--- INSTRUCTIONS TO FOLLOW ---
Please return each of the entries exactly, minus their pictures.

START DATASET ENTRIES

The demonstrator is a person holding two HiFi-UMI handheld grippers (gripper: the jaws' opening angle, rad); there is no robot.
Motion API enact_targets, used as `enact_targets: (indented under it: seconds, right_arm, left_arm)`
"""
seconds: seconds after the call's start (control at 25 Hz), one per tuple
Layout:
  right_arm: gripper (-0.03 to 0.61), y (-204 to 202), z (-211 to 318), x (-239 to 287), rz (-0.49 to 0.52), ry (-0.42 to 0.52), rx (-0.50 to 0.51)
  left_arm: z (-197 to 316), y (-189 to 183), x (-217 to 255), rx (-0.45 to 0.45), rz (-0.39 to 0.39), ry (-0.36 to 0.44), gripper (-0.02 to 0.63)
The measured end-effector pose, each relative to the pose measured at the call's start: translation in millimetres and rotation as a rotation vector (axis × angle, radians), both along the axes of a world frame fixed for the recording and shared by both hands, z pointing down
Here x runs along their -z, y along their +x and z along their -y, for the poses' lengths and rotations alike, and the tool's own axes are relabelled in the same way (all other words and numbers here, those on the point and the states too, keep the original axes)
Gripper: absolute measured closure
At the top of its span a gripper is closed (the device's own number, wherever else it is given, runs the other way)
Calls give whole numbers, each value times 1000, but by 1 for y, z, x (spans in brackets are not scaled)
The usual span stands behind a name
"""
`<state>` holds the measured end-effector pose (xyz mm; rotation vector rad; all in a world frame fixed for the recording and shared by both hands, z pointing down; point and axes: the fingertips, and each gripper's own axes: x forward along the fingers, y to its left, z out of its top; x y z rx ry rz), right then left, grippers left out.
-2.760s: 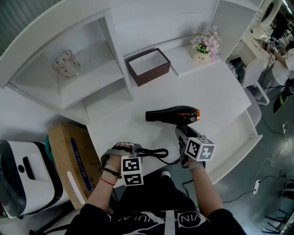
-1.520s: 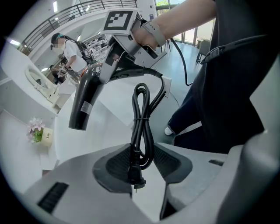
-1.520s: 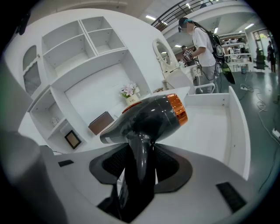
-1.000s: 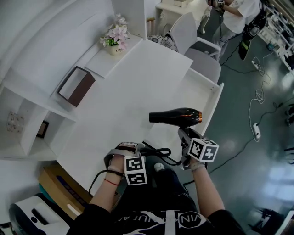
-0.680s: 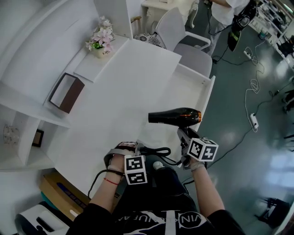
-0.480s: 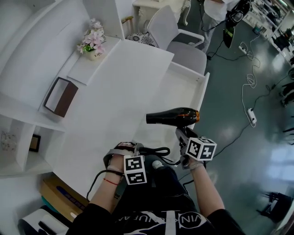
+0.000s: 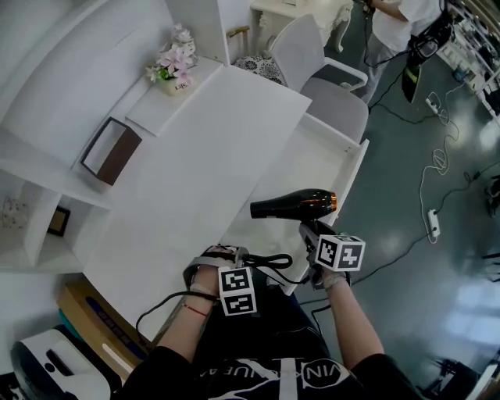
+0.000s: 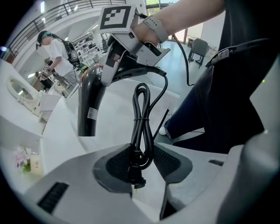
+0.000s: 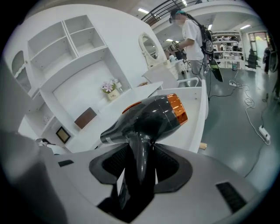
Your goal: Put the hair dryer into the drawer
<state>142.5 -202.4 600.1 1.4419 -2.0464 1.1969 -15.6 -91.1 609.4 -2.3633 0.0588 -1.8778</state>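
A black hair dryer (image 7: 293, 207) with an orange rear ring hangs level over the open white drawer (image 7: 353, 168) at the desk's right side. My right gripper (image 7: 310, 228) is shut on its handle; in the right gripper view the handle (image 9: 138, 170) fills the gap between the pads, and the body (image 9: 148, 114) rises above them. My left gripper (image 7: 233, 254) is shut on the bundled black cord (image 8: 142, 127), which loops up to the dryer (image 8: 89, 100). The cord's plug end sits between the left pads.
The white desk (image 7: 211, 141) carries a flower pot (image 7: 173, 66) and a brown box (image 7: 111, 151). Beyond the drawer stands a grey chair (image 7: 332, 90). A cardboard box (image 7: 94, 328) lies at the lower left. A person (image 7: 398, 23) stands far off. Cables lie on the floor.
Both hands have sunk a little and shifted with the dryer and cord over the open drawer. Both grips are unchanged.
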Motion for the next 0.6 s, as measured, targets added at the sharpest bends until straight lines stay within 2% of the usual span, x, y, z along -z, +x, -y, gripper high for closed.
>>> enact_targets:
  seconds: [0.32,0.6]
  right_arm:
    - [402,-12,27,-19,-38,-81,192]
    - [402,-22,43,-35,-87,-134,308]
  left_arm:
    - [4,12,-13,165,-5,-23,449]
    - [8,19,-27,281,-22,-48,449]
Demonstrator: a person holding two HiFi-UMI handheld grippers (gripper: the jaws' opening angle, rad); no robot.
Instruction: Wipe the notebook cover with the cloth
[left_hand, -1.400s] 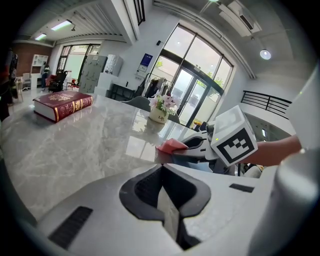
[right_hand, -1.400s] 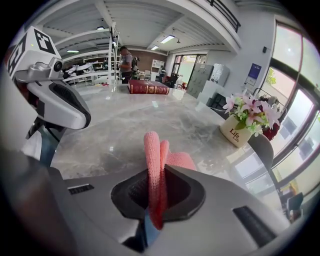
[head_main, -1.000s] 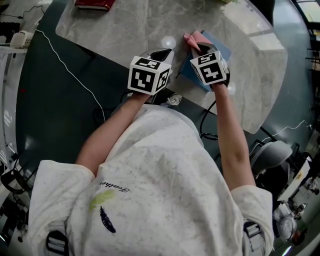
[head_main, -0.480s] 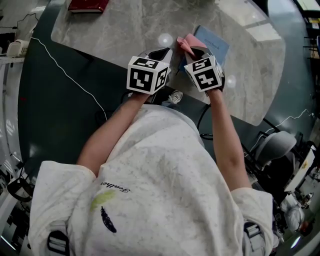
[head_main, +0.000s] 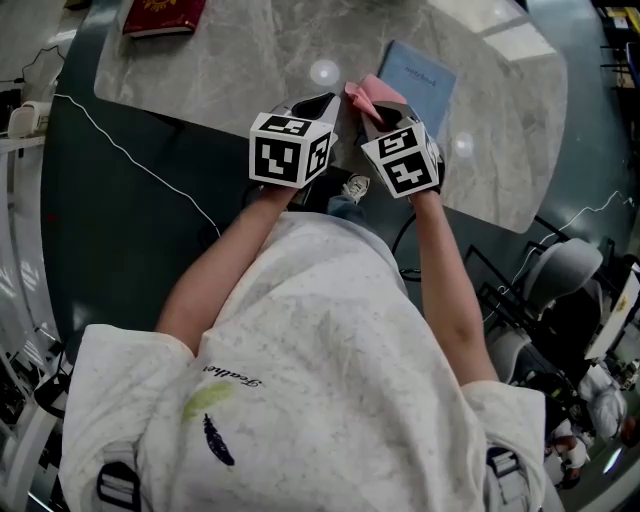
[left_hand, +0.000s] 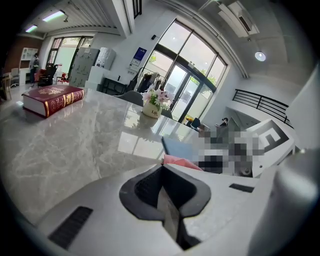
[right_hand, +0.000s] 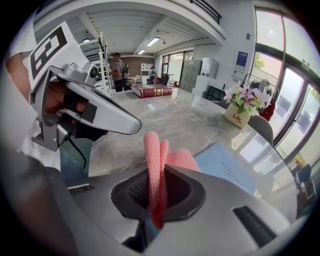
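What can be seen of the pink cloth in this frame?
The pink knitted-looking cloth is folded into upright ridges and pinched between the shut jaws of the right gripper, with its bunched free end sticking out ahead. It sits by the near left edge of the blue notebook on the grey marble table. Contact with the cover can't be told.

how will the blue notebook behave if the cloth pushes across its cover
The notebook looks thin and flat, so probably light. It lies on a glossy stone table, so it may well slide under the cloth. The left gripper, shut and empty, is not on it, so nothing pins it.
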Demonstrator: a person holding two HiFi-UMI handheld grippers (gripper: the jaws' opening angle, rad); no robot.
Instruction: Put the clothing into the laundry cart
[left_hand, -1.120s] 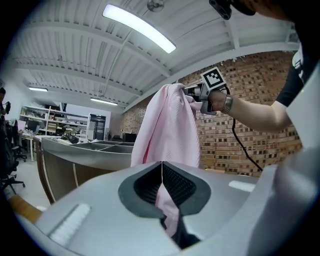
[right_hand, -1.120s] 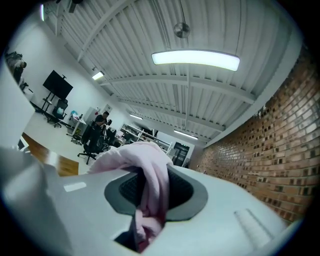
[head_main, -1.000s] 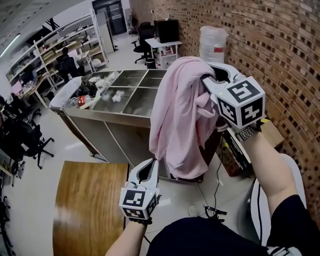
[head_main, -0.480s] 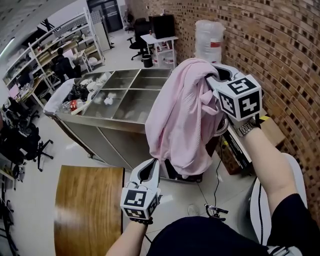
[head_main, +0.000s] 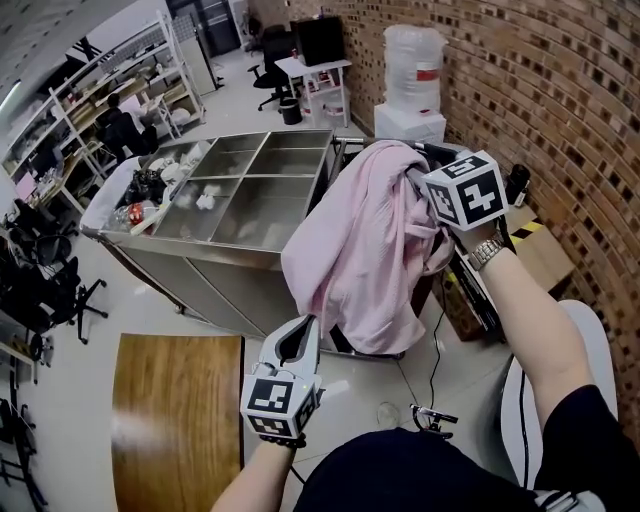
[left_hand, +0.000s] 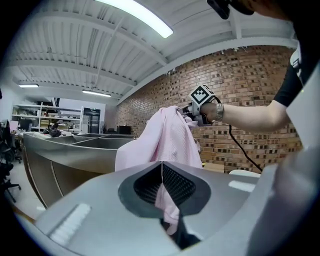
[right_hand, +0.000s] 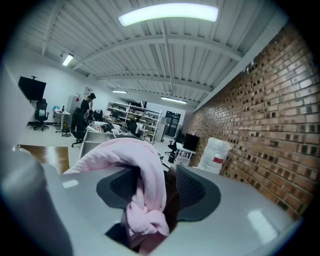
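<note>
While the right gripper (head_main: 416, 168), jaws parted and just opening, carries a pink knitted garment (head_main: 360, 250) beside the compartmented steel trolley (head_main: 222, 290), the left gripper (head_main: 305, 325) has its jaws together.

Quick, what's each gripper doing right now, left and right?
Left gripper: closed on the lower edge of the pink garment.
Right gripper: jaws have just been opening and stand apart; the garment lies draped between them, not pinched.

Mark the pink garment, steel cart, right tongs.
pink garment (head_main: 360, 260), head view, middle of the hanging cloth.
steel cart (head_main: 195, 275), head view, near side wall.
right tongs (right_hand: 155, 177), right gripper view, midway between the tips; jaws have just been opening, garment between them.
</note>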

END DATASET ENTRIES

--- TASK OUTPUT ---
The demonstrator is a person holding two HiFi-UMI handheld grippers (gripper: the jaws' opening angle, rad); there is no robot.
Motion API enact_targets, used as `enact_targets: (indented under it: seconds, right_arm, left_arm)`
"""
seconds: seconds after the call's start (control at 25 Hz), one per tuple
Layout:
  right_arm: gripper (-0.03 to 0.61), y (-204 to 202), z (-211 to 318), x (-239 to 287), rz (-0.49 to 0.52), ry (-0.42 to 0.52), rx (-0.50 to 0.51)
  left_arm: z (-197 to 316), y (-189 to 183), x (-217 to 255), rx (-0.45 to 0.45), rz (-0.39 to 0.39), ry (-0.36 to 0.44), gripper (-0.02 to 0.63)
The measured end-effector pose, each relative to the pose measured at the call's start: translation in millimetres and rotation as a rotation vector (axis × angle, radians), both along the axes of a world frame fixed for the recording and shared by both hands, z pointing down
Here x runs along their -z, y along their +x and z along their -y, for the poses' lengths and rotations alike, and the tool's own axes are relabelled in the same way (all other words and numbers here, those on the point and the states too, keep the original axes)
Gripper: absolute measured closure
At the top of its span a gripper is closed (the device's own number, wherever else it is given, runs the other way)
Calls give whole numbers, each value times 1000, but by 1 for y, z, x (spans in brackets are not scaled)
The usual span stands behind a name
"""
`<state>` holds the measured end-effector pose (xyz mm; rotation vector rad; all in a world frame fixed for the recording and shared by both hands, z pointing down; point and axes: the fingertips, and each gripper's own axes: x forward along the fingers, y to its left, z out of its top; x y z rx ry rz), right then left, grippers left out.
-2.760s: 
-1.520s: 
-1.520s: 
-1.000s: 
-0.680s: 
-0.480s: 
+0.000s: 
+0.000s: 
+0.000s: 
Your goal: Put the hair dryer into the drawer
<state>142.5 -202.4 600.1 1.4419 -2.0464 1.1969 -15.6 -91.1 609.4 -2.3633 0.0588 -1.8778</state>
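A black hair dryer (image 7: 293, 207) with an orange rear ring hangs level over the open white drawer (image 7: 353, 168) at the desk's right side. My right gripper (image 7: 310, 228) is shut on its handle; in the right gripper view the handle (image 9: 138, 170) fills the gap between the pads, and the body (image 9: 148, 114) rises above them. My left gripper (image 7: 233, 254) is shut on the bundled black cord (image 8: 142, 127), which loops up to the dryer (image 8: 89, 100). The cord's plug end sits between the left pads.
The white desk (image 7: 211, 141) carries a flower pot (image 7: 173, 66) and a brown box (image 7: 111, 151). Beyond the drawer stands a grey chair (image 7: 332, 90). A cardboard box (image 7: 94, 328) lies at the lower left. A person (image 7: 398, 23) stands far off. Cables lie on the floor.
Both hands have sunk a little and shifted with the dryer and cord over the open drawer. Both grips are unchanged.
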Motion for the next 0.6 s, as measured, targets added at the sharpest bends until straight lines stay within 2% of the usual span, x, y, z along -z, +x, -y, gripper high for closed.
>>> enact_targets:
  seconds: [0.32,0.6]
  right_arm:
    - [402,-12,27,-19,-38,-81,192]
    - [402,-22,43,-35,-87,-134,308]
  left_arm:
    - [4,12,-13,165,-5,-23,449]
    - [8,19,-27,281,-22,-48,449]
Demonstrator: a person holding two HiFi-UMI handheld grippers (gripper: the jaws' opening angle, rad); no robot.
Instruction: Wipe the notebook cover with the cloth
[left_hand, -1.400s] 
[right_hand, -1.400s] 
[head_main, -1.000s] 
[head_main, -0.480s] 
[head_main, +0.000s] 
[left_hand, +0.000s] 
[right_hand, +0.000s] 
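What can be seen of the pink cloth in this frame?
The pink knitted-looking cloth is folded into upright ridges and pinched between the shut jaws of the right gripper, with its bunched free end sticking out ahead. It sits by the near left edge of the blue notebook on the grey marble table. Contact with the cover can't be told.

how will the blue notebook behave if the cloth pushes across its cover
The notebook looks thin and flat, so probably light. It lies on a glossy stone table, so it may well slide under the cloth. The left gripper, shut and empty, is not on it, so nothing pins it.
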Demonstrator: a person holding two HiFi-UMI handheld grippers (gripper: the jaws' opening angle, rad); no robot.
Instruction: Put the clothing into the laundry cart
[left_hand, -1.120s] 
[right_hand, -1.120s] 
[head_main, -1.000s] 
[head_main, -0.480s] 
[head_main, +0.000s] 
[left_hand, +0.000s] 
[right_hand, +0.000s] 
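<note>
While the right gripper (head_main: 416, 168), jaws parted and just opening, carries a pink knitted garment (head_main: 360, 250) beside the compartmented steel trolley (head_main: 222, 290), the left gripper (head_main: 305, 325) has its jaws together.

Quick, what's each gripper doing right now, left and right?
Left gripper: closed on the lower edge of the pink garment.
Right gripper: jaws have just been opening and stand apart; the garment lies draped between them, not pinched.

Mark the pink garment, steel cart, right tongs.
pink garment (head_main: 360, 260), head view, middle of the hanging cloth.
steel cart (head_main: 195, 275), head view, near side wall.
right tongs (right_hand: 155, 177), right gripper view, midway between the tips; jaws have just been opening, garment between them.
</note>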

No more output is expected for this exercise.